#### [Work instruction]
Reproduce the whole listing word for word. Leave every image out.

#### [Dataset content]

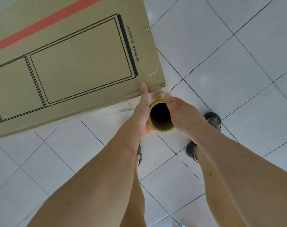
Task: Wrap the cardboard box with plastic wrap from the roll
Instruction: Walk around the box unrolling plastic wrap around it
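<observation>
A large cardboard box [70, 63] with black line drawings and a red stripe fills the upper left and stands on the tiled floor. Just off its near right corner I hold the plastic wrap roll [159, 126] upright, so I look down its dark cardboard core with a yellow rim. My left hand [142, 112] grips the roll's left side, its thumb stretched up against the box edge. My right hand [180, 112] cups the roll's right side, thumb over the rim. A thin sheet of clear wrap [113, 110] runs from the roll along the box's lower side.
White floor tiles [229, 63] with dark grout lines spread all around to the right and below. My two feet in dark sandals [213, 119] stand under my arms, close to the roll.
</observation>
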The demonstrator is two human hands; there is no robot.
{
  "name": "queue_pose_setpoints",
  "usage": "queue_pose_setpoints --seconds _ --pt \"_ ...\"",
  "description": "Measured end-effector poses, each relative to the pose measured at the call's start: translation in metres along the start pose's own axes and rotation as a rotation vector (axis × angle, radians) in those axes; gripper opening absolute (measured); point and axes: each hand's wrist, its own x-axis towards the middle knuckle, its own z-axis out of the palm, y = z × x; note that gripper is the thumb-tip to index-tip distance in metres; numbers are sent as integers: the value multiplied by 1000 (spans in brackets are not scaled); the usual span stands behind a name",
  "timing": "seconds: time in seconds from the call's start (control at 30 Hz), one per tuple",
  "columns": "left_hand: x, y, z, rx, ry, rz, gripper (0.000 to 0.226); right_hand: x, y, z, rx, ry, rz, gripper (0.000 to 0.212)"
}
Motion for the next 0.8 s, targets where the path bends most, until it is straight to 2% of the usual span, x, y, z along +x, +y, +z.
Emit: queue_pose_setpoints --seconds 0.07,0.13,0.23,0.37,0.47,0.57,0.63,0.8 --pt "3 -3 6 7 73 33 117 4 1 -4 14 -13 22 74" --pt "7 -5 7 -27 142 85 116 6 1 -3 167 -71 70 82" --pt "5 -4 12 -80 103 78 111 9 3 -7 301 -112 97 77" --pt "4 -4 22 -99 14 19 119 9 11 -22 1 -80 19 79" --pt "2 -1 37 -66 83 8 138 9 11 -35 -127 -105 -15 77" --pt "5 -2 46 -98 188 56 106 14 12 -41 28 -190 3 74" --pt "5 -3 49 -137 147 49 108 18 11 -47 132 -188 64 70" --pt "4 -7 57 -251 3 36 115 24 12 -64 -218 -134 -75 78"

#### [Answer to this problem]
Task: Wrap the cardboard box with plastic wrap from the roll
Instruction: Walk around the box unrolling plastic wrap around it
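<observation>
A large cardboard box [70, 63] with black line drawings and a red stripe fills the upper left and stands on the tiled floor. Just off its near right corner I hold the plastic wrap roll [159, 126] upright, so I look down its dark cardboard core with a yellow rim. My left hand [142, 112] grips the roll's left side, its thumb stretched up against the box edge. My right hand [180, 112] cups the roll's right side, thumb over the rim. A thin sheet of clear wrap [113, 110] runs from the roll along the box's lower side.
White floor tiles [229, 63] with dark grout lines spread all around to the right and below. My two feet in dark sandals [213, 119] stand under my arms, close to the roll.
</observation>
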The demonstrator is two human hands; there is no robot.
{
  "name": "queue_pose_setpoints",
  "usage": "queue_pose_setpoints --seconds _ --pt \"_ ...\"",
  "description": "Measured end-effector poses, each relative to the pose measured at the call's start: translation in metres along the start pose's own axes and rotation as a rotation vector (axis × angle, radians) in those axes; gripper opening absolute (measured); point and axes: each hand's wrist, its own x-axis towards the middle knuckle, its own z-axis out of the palm, y = z × x; note that gripper is the thumb-tip to index-tip distance in metres; numbers are sent as integers: the value multiplied by 1000 (spans in brackets are not scaled); the usual span stands behind a name",
  "timing": "seconds: time in seconds from the call's start (control at 30 Hz), one per tuple",
  "columns": "left_hand: x, y, z, rx, ry, rz, gripper (0.000 to 0.226); right_hand: x, y, z, rx, ry, rz, gripper (0.000 to 0.212)"
}
Motion for the next 0.8 s, targets where the path bends most, until it is straight to 2% of the usual span, x, y, z along +x, +y, +z.
Emit: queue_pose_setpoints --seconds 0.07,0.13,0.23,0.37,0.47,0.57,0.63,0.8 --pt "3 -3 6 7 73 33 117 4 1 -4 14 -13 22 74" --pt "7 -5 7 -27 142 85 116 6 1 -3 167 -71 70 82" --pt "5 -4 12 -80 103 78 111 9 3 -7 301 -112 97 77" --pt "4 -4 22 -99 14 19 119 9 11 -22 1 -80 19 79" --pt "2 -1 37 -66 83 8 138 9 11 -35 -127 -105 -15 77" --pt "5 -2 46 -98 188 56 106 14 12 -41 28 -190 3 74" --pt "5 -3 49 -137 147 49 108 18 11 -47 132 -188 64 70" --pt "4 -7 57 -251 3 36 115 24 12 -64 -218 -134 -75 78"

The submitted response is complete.